WORK INSTRUCTIONS
Give the number of lines in this listing that hold "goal". No other words belong in the reply.

TASK INPUTS
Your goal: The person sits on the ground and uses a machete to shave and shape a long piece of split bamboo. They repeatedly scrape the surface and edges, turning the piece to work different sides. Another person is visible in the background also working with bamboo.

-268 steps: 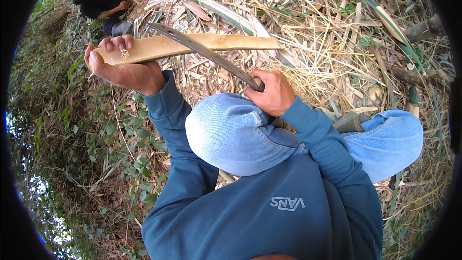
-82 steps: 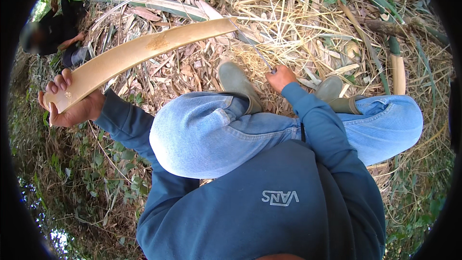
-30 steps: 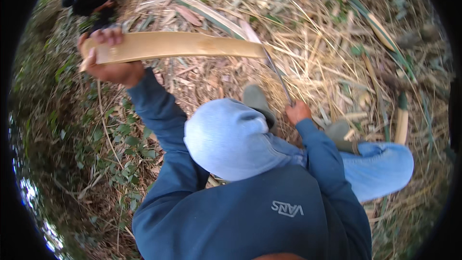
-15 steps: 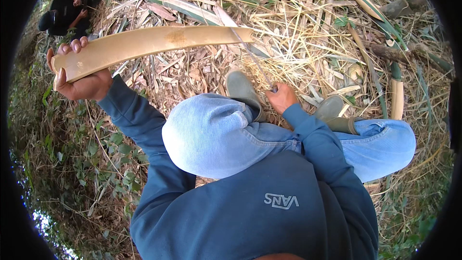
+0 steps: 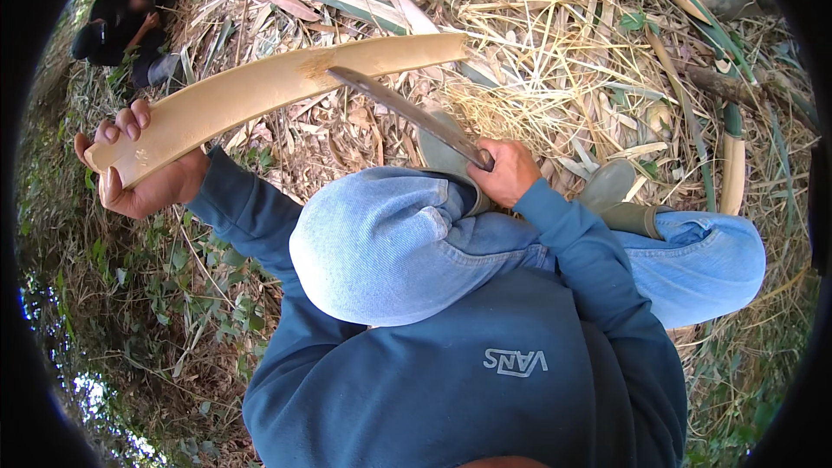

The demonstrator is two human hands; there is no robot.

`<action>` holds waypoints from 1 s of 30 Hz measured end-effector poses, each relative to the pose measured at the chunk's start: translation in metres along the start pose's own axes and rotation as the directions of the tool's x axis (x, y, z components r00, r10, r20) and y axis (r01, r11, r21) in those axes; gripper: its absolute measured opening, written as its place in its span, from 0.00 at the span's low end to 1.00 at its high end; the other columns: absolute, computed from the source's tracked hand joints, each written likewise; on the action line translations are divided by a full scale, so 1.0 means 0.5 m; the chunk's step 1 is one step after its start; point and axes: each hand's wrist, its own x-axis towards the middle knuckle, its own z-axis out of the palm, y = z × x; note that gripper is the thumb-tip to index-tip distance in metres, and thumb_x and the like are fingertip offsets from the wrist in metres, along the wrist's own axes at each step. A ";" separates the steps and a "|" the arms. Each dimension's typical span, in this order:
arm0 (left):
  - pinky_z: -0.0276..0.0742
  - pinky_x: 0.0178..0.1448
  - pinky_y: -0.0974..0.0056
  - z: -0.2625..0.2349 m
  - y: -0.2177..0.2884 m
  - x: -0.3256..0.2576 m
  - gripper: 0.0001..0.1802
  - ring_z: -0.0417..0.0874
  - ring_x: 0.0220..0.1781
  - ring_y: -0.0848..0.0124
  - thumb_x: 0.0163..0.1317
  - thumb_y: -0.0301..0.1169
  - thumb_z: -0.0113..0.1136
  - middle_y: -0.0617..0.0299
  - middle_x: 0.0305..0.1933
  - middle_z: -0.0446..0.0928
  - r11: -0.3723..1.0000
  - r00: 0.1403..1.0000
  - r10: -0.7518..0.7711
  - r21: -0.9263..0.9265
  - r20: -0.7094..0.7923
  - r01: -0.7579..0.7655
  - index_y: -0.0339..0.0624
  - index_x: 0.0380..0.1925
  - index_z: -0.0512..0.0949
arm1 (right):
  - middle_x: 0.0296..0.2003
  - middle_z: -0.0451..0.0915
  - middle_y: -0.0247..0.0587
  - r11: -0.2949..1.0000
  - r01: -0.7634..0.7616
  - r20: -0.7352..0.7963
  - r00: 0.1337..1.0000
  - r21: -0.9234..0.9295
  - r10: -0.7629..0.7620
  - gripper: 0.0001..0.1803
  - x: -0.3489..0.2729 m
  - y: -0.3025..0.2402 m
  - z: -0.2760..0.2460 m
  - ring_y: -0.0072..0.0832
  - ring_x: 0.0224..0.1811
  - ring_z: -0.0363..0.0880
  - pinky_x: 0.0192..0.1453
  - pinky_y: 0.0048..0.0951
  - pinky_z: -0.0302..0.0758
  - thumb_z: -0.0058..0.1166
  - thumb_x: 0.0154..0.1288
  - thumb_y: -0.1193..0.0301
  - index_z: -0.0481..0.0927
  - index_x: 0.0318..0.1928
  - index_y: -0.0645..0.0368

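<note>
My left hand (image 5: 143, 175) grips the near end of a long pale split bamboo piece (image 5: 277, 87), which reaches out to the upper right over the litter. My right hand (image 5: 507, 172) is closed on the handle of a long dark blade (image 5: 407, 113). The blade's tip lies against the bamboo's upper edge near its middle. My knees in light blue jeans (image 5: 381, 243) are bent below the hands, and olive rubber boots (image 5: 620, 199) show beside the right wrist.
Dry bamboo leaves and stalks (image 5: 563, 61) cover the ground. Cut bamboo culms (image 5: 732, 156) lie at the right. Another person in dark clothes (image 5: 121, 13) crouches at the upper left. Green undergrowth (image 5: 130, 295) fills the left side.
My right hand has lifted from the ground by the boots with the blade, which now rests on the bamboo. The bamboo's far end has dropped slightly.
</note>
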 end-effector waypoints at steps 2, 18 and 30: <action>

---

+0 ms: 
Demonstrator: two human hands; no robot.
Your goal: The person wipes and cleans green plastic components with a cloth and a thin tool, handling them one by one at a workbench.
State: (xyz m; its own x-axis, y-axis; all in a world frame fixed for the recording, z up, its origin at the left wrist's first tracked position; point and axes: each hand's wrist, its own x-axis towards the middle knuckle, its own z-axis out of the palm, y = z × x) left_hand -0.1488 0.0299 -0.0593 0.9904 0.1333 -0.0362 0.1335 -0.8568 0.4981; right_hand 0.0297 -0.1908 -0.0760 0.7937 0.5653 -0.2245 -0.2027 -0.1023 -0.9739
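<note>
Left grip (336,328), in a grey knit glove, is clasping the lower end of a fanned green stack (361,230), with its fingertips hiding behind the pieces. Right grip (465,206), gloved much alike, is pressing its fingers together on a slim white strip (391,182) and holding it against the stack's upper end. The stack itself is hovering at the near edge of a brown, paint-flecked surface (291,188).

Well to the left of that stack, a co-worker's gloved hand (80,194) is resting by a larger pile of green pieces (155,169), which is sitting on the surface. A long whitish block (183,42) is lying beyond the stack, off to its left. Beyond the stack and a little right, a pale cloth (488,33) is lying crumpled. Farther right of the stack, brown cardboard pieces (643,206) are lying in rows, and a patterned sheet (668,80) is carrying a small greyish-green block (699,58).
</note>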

ANSWER TO THIS PROBLEM
2